Brooklyn Teacher and Cole Escola win Tony Award
The Tony Awards are an annual award for distinguished achievement in American theater. The awards were named after the actress-producer Antoinette Perry and were intended to recognize excellence in plays and musicals staged on Broadway.
This year, some of these awards were given to Gary Edwin Robinson, a Brooklyn theater teacher, and Cole Escola for Best Theater Education and Best Actor in a Play, respectively.
“It’s not every day you get a notice saying that you’re winning an award for the work that you do and you love to do,” says Robinson, the head of the theater arts program at Boys and Girls High School in Brooklyn. He has been developing this theater program for about nine years and he prepares his students by letting them work with other professional people.
By winning this award, he received $10,000 for developing his theater program at school to help train the next generation of theater professionals. Even after teaching for 35 years, Robinson still does not plan to stop. “I will never retire from the theater, this is what I do,” he said, “I get up and I go to work every day and I report to a black box theater. It just so happens this theater is at a school.” With this determination, he will most likely make good use of the award money he got.

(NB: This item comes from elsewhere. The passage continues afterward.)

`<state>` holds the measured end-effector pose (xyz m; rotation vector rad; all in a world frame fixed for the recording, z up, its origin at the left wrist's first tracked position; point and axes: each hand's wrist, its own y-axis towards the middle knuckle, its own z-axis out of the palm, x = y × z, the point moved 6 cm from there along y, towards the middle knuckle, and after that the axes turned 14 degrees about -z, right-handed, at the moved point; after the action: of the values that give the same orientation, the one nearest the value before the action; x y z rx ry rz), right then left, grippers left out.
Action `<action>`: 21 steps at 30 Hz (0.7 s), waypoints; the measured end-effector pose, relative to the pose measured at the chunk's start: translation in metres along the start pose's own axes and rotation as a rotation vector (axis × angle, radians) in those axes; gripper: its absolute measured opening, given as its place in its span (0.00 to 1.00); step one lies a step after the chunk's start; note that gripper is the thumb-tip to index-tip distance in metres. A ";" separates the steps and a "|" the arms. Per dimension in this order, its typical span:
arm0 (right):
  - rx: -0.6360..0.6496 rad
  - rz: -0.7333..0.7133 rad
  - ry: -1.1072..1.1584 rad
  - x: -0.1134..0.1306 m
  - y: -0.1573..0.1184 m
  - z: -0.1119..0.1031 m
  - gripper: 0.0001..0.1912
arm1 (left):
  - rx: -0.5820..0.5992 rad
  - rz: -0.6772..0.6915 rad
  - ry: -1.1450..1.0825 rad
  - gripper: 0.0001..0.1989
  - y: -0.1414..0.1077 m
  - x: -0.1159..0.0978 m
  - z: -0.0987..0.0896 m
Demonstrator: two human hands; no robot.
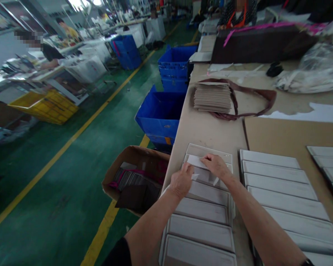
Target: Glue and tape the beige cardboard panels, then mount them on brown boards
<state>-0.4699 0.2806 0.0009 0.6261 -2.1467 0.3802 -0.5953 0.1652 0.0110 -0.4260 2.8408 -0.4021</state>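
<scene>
Both hands are over the upper end of a column of overlapping light panels with raised borders. My right hand pinches the upper edge of a small white piece. My left hand has its fingers closed at the left end of that piece; whether it grips the piece or only presses on it is hard to tell. Small white tips stick out below both hands. A second column of pale panels lies to the right on a brown board.
Beyond the hands, a stack of beige pieces sits beside a brown strap. Left of the table stand an open cardboard box and blue bins. Clear plastic lies at the back right. Other people are farther off.
</scene>
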 end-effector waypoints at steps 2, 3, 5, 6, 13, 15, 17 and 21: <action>0.027 -0.016 -0.072 0.003 0.007 0.003 0.13 | -0.022 -0.003 0.018 0.16 -0.001 0.001 0.002; 0.040 -0.019 -0.102 0.004 0.010 0.004 0.12 | -0.034 -0.012 0.028 0.16 -0.001 0.001 0.003; 0.057 -0.022 -0.133 0.004 0.013 0.005 0.11 | -0.057 -0.037 0.048 0.16 -0.001 0.002 0.005; 0.063 -0.024 -0.140 0.003 0.015 0.006 0.11 | -0.068 -0.048 0.058 0.16 -0.001 0.003 0.006; 0.128 -0.056 -0.193 0.000 0.022 0.014 0.10 | -0.126 -0.019 0.099 0.17 -0.002 0.003 0.009; 0.140 -0.063 -0.206 -0.001 0.024 0.016 0.10 | -0.124 -0.013 0.108 0.18 -0.001 0.003 0.009; 0.151 -0.066 -0.221 -0.001 0.026 0.017 0.10 | -0.106 -0.007 0.120 0.19 -0.001 0.002 0.007; 0.170 -0.079 -0.247 -0.001 0.029 0.017 0.11 | -0.052 -0.010 0.139 0.20 -0.001 -0.001 0.001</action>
<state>-0.4967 0.2966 -0.0119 0.8915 -2.3300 0.4662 -0.5935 0.1646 0.0101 -0.4381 2.9904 -0.3747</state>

Another Tony Award was given to Cole Escola, who won Best Actor in a Play for their performance in the “outlandish, historic comedy ‘Oh, Mary!’” Even though this was the first time Escola went on stage on Broadway, Escola has already won an award.
In the play, Escola plays a “self-indulgent, scheming” Mary Todd Lincoln who wanted to become a singer. However, her boredom leads to her doing many foolish but very amusing behaviors throughout the play.